**Problem description**
The required output is the line containing "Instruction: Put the" and every line after it, transcribed exactly through the end of the data below.

※

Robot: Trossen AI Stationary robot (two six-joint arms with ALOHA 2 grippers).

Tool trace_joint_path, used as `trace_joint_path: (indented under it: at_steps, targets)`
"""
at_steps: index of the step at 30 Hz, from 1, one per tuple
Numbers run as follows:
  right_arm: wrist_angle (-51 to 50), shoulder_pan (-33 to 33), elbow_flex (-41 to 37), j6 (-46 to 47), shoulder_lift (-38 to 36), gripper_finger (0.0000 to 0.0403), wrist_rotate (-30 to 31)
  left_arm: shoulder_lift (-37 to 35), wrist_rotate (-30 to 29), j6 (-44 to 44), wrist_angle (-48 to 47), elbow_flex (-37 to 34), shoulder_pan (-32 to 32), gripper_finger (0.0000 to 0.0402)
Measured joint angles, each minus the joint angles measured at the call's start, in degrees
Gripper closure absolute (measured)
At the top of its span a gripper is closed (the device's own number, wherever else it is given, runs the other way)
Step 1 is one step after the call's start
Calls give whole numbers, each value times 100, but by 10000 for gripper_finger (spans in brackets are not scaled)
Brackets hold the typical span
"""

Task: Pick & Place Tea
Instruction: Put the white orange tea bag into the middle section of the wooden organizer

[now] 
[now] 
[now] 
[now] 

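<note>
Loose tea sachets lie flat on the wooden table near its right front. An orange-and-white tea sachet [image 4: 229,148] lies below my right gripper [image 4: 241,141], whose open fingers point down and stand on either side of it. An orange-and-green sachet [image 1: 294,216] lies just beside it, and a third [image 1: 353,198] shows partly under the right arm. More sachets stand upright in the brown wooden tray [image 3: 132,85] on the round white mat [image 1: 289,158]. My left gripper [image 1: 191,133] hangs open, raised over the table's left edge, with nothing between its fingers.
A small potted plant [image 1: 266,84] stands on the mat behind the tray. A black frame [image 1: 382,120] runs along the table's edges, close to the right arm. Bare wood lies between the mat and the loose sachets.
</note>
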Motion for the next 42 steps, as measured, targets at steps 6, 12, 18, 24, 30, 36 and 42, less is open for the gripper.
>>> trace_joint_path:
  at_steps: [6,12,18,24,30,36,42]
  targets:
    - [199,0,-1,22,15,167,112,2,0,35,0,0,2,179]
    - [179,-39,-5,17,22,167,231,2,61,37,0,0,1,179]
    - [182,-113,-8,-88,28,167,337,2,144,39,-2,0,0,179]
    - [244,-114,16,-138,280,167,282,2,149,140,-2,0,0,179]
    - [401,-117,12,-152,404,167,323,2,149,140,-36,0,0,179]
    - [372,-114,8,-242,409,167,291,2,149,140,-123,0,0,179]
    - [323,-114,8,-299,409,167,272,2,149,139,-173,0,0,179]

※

**Output**
Instruction: Put the white orange tea bag into the middle section of the wooden organizer

[now] 
[now] 
[now] 
[now] 

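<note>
Loose tea sachets lie flat on the wooden table near its right front. An orange-and-white tea sachet [image 4: 229,148] lies below my right gripper [image 4: 241,141], whose open fingers point down and stand on either side of it. An orange-and-green sachet [image 1: 294,216] lies just beside it, and a third [image 1: 353,198] shows partly under the right arm. More sachets stand upright in the brown wooden tray [image 3: 132,85] on the round white mat [image 1: 289,158]. My left gripper [image 1: 191,133] hangs open, raised over the table's left edge, with nothing between its fingers.
A small potted plant [image 1: 266,84] stands on the mat behind the tray. A black frame [image 1: 382,120] runs along the table's edges, close to the right arm. Bare wood lies between the mat and the loose sachets.
</note>
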Motion for the next 42 steps, as measured, targets at steps 6, 12, 18, 24, 30, 36 and 42, less is open for the gripper.
>>> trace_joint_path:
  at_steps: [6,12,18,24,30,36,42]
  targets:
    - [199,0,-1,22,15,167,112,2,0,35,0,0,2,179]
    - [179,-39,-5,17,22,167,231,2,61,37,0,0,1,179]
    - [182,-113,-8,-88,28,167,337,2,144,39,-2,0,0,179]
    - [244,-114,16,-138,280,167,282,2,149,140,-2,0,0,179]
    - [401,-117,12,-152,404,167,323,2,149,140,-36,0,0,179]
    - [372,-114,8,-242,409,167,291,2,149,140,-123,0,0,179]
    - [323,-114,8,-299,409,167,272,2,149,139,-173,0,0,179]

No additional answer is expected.